#### Activity:
Your response to the data below should hold nothing except the lines from the one containing "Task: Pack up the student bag" down to the one containing "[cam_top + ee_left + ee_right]", reproduced exactly and without pictures.

#### Exercise data:
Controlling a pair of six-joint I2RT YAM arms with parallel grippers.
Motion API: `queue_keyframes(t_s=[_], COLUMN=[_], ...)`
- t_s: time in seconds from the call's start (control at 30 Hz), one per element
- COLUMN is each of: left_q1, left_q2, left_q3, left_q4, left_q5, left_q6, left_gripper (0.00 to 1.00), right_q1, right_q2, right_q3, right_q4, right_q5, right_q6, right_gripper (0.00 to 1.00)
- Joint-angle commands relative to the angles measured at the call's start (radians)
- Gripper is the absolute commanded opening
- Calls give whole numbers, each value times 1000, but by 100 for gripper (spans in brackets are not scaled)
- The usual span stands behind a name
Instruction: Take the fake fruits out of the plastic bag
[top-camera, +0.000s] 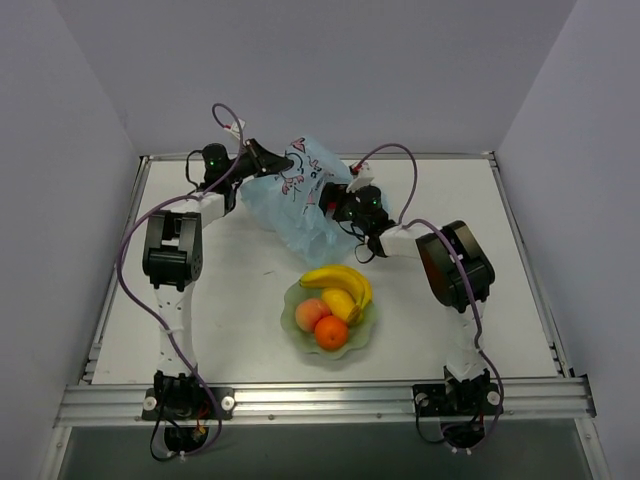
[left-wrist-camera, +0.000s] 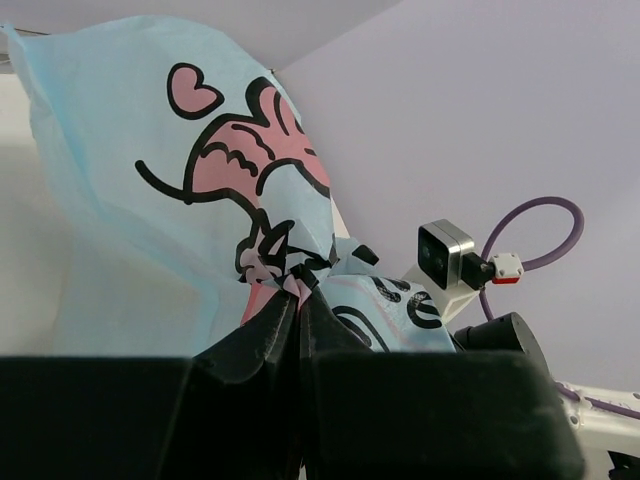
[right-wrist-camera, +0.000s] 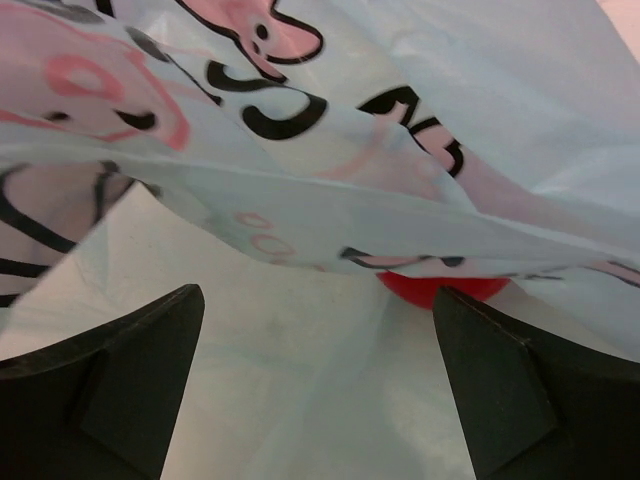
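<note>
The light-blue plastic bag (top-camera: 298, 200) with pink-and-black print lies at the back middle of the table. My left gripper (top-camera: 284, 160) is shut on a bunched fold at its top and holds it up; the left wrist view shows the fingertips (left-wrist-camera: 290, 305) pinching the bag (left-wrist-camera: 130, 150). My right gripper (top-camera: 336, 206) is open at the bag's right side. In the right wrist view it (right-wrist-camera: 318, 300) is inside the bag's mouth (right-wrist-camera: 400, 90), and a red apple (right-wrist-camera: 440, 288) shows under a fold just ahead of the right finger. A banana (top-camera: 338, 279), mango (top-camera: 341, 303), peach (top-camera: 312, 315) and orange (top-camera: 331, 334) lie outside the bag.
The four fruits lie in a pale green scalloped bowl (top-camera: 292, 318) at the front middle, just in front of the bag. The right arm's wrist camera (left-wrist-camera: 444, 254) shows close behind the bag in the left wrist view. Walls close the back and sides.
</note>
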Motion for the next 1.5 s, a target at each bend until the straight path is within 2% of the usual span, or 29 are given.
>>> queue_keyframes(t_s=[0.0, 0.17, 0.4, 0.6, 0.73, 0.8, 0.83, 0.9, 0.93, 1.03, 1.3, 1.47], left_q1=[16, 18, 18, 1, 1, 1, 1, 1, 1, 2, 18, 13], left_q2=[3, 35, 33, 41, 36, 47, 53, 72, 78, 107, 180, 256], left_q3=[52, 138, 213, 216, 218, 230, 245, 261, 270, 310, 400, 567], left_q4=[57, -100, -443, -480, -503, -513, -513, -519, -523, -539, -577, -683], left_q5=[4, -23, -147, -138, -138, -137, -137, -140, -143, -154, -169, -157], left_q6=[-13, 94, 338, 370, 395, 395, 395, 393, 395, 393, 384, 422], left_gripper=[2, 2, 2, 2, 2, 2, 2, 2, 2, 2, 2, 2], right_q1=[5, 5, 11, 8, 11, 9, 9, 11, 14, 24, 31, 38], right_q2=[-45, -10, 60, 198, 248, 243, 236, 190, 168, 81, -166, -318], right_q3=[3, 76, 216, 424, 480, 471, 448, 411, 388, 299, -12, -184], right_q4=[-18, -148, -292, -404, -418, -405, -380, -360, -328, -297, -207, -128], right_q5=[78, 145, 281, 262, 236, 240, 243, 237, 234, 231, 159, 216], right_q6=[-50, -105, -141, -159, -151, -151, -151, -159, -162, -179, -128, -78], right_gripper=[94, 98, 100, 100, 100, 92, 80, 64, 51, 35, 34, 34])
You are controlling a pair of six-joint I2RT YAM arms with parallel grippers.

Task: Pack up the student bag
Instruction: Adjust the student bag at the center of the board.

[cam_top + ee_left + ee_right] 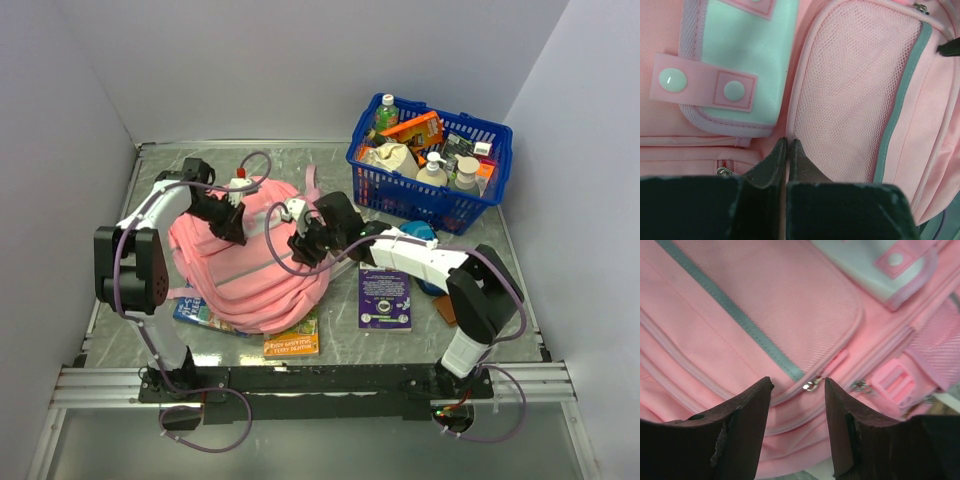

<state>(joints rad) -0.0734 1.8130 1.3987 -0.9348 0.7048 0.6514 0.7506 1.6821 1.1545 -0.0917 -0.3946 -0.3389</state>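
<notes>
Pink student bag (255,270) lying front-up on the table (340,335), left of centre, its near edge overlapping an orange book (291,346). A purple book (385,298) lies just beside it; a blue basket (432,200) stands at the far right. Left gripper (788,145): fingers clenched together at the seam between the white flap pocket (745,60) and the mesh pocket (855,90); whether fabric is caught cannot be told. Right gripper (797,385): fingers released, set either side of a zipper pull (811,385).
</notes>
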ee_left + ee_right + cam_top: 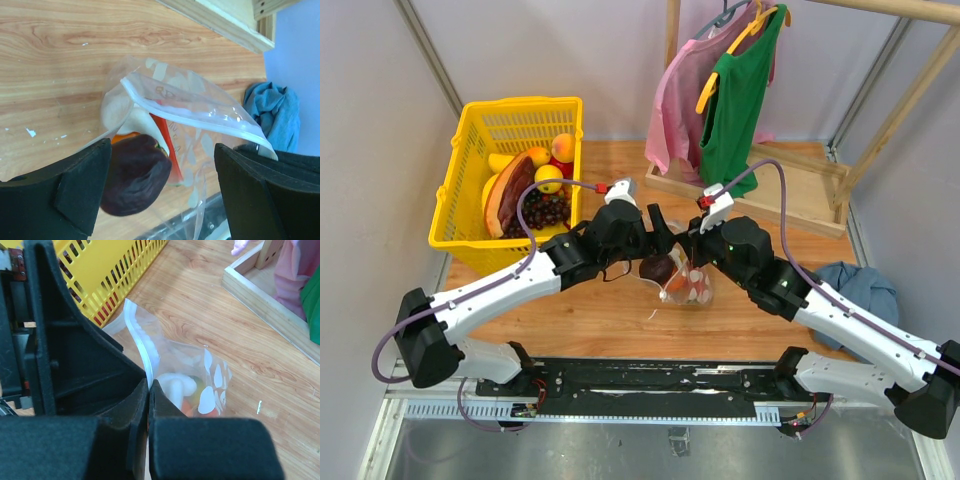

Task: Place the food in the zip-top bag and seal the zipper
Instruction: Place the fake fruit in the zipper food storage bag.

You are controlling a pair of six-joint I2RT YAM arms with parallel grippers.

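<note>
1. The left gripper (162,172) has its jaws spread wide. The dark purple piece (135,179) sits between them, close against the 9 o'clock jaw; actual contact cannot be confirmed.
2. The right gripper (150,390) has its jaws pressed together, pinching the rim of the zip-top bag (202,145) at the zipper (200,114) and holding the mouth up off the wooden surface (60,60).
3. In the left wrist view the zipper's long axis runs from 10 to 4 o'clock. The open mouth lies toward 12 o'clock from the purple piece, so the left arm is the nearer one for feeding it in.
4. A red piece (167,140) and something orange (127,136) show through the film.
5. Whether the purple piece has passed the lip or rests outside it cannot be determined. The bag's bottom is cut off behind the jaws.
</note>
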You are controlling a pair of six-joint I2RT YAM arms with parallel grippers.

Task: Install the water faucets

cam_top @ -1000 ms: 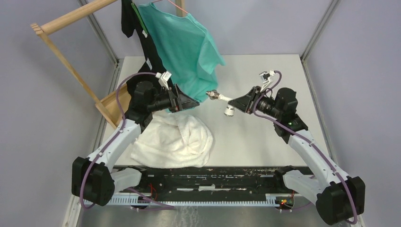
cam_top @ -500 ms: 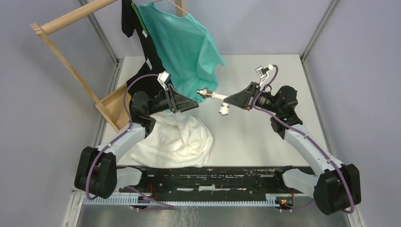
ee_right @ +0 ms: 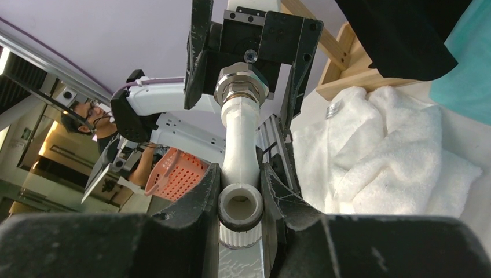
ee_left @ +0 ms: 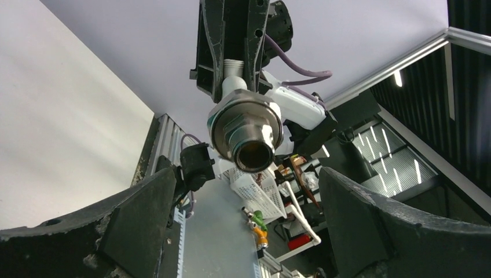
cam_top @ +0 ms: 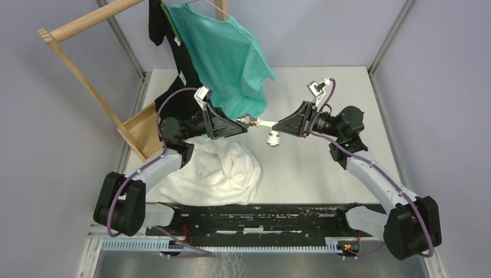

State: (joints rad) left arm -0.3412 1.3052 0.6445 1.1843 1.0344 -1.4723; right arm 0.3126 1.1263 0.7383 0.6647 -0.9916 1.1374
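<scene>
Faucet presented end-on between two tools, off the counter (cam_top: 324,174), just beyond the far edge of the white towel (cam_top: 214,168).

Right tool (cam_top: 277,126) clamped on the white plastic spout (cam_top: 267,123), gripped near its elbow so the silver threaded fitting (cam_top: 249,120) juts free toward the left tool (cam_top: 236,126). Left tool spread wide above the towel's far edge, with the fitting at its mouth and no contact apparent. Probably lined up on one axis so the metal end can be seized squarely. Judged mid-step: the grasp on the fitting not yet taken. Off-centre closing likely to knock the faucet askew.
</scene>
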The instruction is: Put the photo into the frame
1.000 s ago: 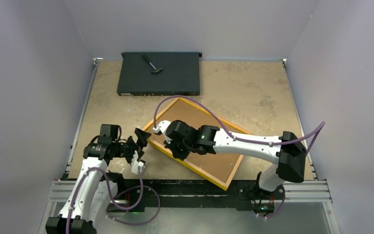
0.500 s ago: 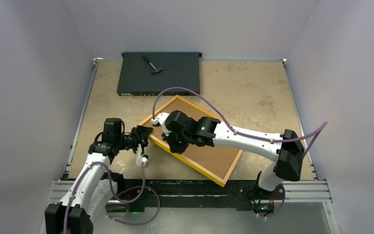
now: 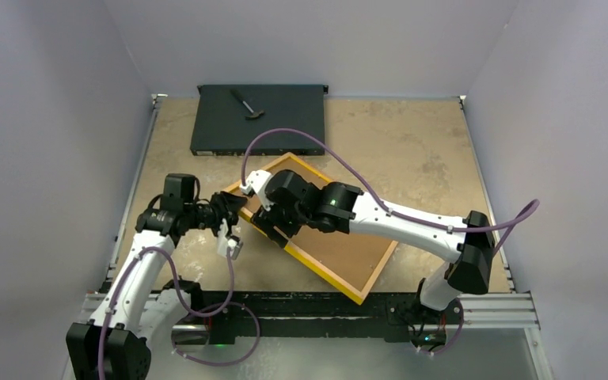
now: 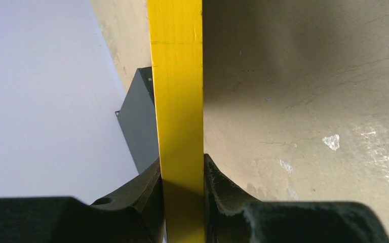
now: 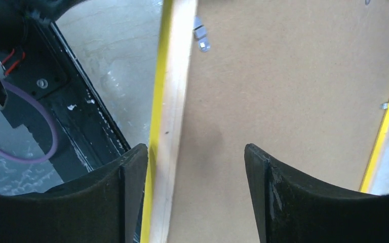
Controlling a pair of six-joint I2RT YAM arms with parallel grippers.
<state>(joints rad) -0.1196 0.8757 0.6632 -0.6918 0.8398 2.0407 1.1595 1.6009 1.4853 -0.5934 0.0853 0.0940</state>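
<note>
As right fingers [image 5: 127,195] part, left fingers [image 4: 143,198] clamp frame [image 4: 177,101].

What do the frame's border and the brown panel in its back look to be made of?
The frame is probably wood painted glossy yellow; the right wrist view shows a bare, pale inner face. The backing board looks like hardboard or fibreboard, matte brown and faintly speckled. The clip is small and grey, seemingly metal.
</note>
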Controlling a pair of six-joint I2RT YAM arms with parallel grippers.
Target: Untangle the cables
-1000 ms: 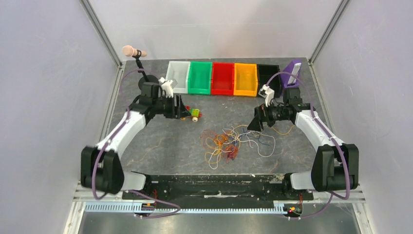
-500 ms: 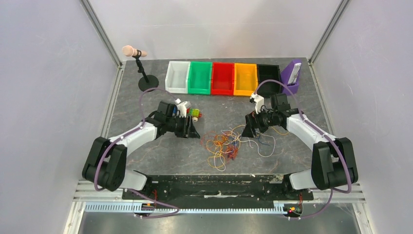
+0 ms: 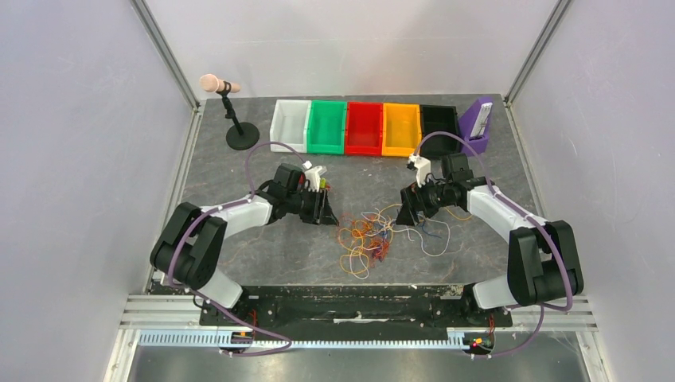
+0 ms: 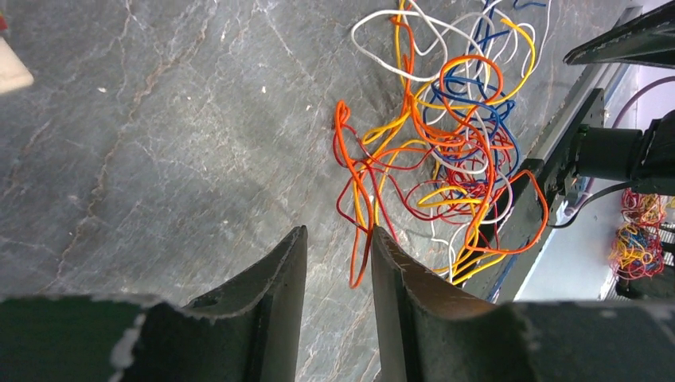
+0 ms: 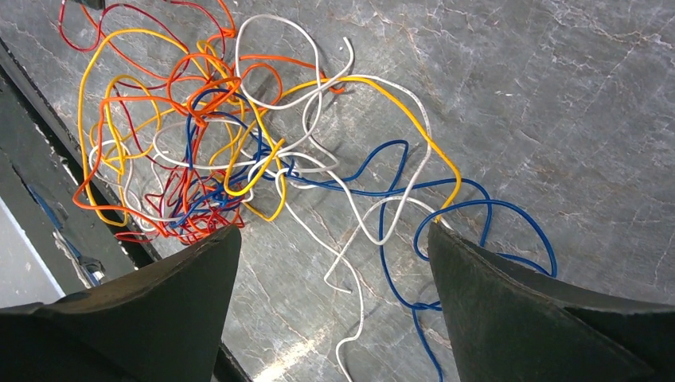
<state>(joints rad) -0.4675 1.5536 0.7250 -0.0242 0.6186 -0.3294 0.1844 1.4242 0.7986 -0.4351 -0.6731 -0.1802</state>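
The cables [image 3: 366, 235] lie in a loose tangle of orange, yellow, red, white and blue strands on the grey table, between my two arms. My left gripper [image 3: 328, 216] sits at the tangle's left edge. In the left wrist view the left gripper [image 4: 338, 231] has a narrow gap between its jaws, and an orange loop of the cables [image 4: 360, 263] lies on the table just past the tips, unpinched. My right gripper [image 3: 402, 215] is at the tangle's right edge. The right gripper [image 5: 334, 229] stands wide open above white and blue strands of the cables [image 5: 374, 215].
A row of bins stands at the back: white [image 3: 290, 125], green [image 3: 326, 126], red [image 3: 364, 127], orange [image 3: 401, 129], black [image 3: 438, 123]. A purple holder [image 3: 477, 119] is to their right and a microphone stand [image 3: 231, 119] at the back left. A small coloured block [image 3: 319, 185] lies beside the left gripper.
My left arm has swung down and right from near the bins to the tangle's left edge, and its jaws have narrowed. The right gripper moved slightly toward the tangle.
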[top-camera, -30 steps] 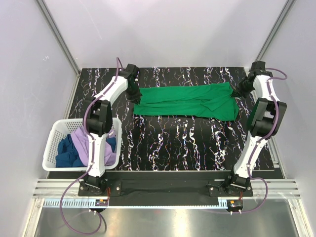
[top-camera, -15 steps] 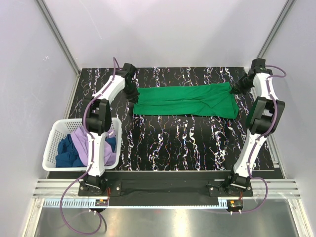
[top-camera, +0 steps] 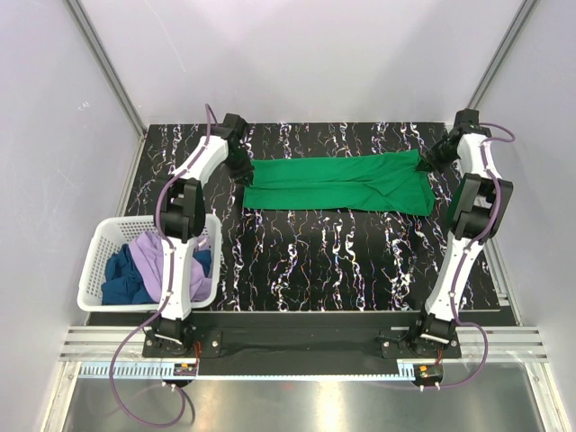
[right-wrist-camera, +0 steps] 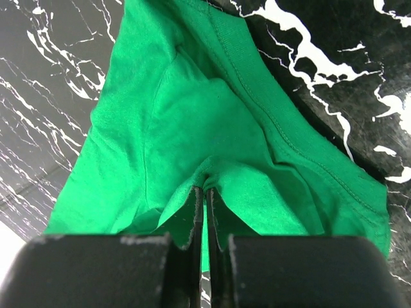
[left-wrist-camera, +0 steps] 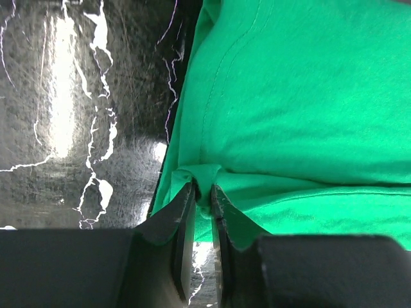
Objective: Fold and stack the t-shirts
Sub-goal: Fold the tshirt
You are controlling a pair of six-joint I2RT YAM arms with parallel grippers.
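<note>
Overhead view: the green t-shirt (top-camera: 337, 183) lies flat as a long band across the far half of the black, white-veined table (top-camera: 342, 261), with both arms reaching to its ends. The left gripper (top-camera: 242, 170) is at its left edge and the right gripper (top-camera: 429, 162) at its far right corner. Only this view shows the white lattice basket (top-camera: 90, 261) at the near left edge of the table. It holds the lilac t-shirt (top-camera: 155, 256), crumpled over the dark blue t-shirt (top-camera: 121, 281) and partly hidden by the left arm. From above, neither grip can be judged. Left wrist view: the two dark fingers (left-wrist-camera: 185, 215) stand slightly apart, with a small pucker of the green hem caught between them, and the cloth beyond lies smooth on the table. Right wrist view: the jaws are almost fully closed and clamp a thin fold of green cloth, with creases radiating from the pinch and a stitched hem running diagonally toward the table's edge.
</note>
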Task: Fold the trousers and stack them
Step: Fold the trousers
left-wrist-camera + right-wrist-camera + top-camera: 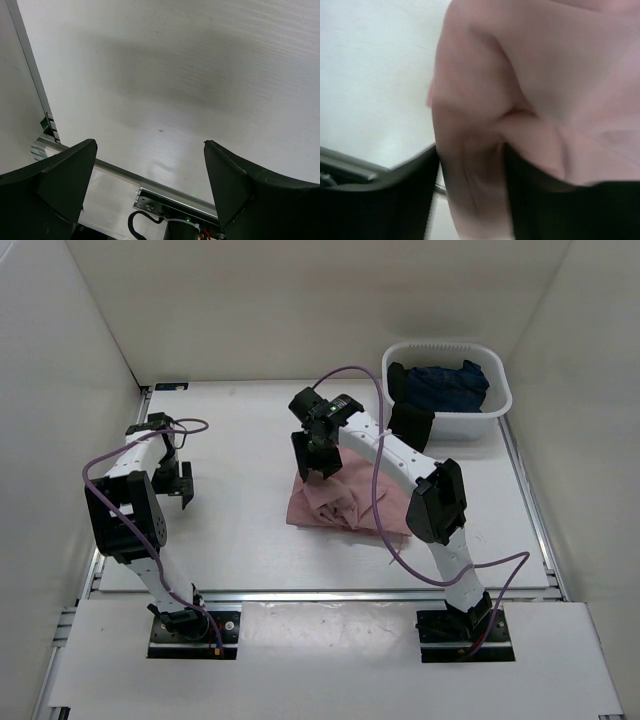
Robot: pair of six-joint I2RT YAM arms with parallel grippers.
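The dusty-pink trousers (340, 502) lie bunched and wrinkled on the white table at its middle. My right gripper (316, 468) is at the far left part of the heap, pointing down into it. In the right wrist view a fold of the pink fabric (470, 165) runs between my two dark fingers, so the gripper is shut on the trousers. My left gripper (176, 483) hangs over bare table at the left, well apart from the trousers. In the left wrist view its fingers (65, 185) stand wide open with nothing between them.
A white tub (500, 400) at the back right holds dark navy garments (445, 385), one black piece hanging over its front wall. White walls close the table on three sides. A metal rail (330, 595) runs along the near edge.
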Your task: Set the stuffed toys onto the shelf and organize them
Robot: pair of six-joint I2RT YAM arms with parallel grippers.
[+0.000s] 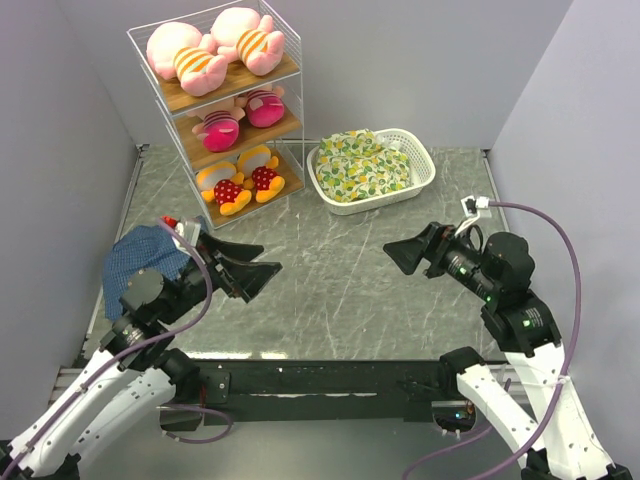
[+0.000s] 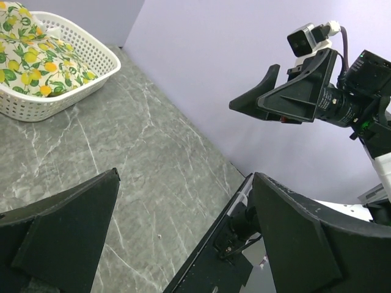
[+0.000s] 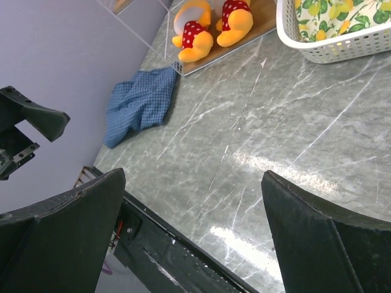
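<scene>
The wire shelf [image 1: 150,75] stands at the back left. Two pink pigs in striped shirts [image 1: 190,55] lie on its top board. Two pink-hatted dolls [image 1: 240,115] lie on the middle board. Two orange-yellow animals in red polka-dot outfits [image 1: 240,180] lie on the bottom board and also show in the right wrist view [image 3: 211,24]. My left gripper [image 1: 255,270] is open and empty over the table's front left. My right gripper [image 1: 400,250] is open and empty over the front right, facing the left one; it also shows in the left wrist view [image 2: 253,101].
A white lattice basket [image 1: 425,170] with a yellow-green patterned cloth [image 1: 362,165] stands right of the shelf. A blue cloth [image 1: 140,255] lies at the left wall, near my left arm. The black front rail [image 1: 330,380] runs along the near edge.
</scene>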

#### Answer to this problem:
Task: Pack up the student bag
Instruction: Adjust the student bag at the center of the board.

[cam_top + ee_left + ee_right] 

This exercise requires no further response.